Review of The Big Red One (1980) by Paul Z — 27 Jul 2009
What makes Sam Fuller's WWII male-bonding picture work is that both the character and performance Lee Marvin embodies both to what Fuller envyingly aspires and with what he already identifies. For the most part, it's an ensemble film, a band-of-brothers story in war movie terms. The characters are all huddled together within the film's cocksure focus. But the movie opens with Marvin at the end of the First World War. The end of the second one is a consummation of his chivalrous sense of heroism.
What makes Sam Fuller's baby suffer is its scoff-worthy abundance of extensive hero worship. It's about the four privates who survive the war from beginning to end with their sergeant, Marvin, becoming known as the Four Horsemen. The body of the movie comprises a stream of episodes showcasing, dramatizing, often even surrealistically symbolizing the aberration and atrocity of war. The cigar-chomping, squinty-eyed, teeth-gnashing, emotionally impenetrable squad fights in so many places, stays together intact for so long, experiences so many of the decisive advents of WWII that naturally these characters are meant to signify all the infantrymen in all the battles. Fuller, however, who fought in the First Division, appears determined to keep his representations from evolving any thematic illuminations. They fight. They are scared. Men kill, other men are killed.
This conserves a consciously intermittent construction for the film. One battle ends, another begins. What we have is a sequential scrapbook of experiences so devastating that the characters can't find reason or interrelation in them, and so merely try to survive them through being infallible in their expertise and invincible to ordeal. Is this all Fuller drew from of the war? He gives the impression that he believes it's all anybody really gets, that the vast patterns of war's meaning are really just the creations of thinkers, storytellers and politicians, and that for the guy under fire there is no pattern, just the desperately sincere desire to live.
This is a theme that would indeed be more persuasive were our four heroes not constantly put on a man's man pedestal with scenes of the pure sort of braggadocio many older men show when they pontificate on the old days.
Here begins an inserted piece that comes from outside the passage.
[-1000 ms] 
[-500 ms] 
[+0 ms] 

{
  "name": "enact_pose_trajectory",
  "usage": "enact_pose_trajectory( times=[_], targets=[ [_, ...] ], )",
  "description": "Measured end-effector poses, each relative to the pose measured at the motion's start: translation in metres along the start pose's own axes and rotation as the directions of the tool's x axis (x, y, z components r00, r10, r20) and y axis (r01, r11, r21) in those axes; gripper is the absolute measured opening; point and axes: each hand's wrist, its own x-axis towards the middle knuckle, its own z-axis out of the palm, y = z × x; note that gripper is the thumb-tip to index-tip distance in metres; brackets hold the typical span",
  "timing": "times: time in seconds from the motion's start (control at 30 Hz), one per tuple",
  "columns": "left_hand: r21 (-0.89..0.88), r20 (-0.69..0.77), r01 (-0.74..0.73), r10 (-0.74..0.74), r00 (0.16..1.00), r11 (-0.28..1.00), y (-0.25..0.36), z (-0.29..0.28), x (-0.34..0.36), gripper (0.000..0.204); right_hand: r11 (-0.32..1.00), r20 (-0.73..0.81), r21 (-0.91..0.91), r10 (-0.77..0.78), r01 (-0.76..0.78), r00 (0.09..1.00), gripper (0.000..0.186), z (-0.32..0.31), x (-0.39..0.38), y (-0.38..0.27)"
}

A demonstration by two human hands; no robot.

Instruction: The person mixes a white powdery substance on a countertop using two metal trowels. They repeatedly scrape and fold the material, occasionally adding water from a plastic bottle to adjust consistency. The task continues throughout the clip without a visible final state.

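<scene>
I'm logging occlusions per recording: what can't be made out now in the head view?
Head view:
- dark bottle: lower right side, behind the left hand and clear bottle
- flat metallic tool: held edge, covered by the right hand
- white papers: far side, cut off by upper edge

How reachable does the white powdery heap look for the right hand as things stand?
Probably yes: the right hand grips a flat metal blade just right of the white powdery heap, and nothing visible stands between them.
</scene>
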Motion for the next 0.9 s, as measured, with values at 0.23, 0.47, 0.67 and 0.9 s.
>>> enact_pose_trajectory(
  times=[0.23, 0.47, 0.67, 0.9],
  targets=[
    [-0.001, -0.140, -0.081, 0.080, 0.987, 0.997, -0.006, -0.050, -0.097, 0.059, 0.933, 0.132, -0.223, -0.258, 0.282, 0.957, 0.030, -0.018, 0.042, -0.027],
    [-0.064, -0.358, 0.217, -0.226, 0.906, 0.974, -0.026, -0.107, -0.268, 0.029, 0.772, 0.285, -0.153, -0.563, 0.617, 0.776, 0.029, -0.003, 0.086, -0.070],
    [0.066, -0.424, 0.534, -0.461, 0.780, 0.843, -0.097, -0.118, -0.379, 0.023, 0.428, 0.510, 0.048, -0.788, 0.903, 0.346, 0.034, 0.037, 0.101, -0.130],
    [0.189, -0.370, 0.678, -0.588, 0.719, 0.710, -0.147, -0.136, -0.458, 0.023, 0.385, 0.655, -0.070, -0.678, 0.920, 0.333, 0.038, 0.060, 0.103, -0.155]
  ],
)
Nearly every other combat film set in Vietnam, or which I can recall, Stone's trilogy, Kubrick's Full Metal Jacket, Coppola's Apocalypse Now is superior because there is something natural and real about the characters in that we often don't see them for very long periods of time. The Big Red One is a good entertainment, it does impart insight into historical niceties of WWI and WWII, it does portray intense peril in a good deal of its grounded battle sequences. It just doesn't always tell the truth.
This review of The Big Red One (1980) was written by Paul Z on 27 Jul 2009.
The Big Red One has generally received positive reviews.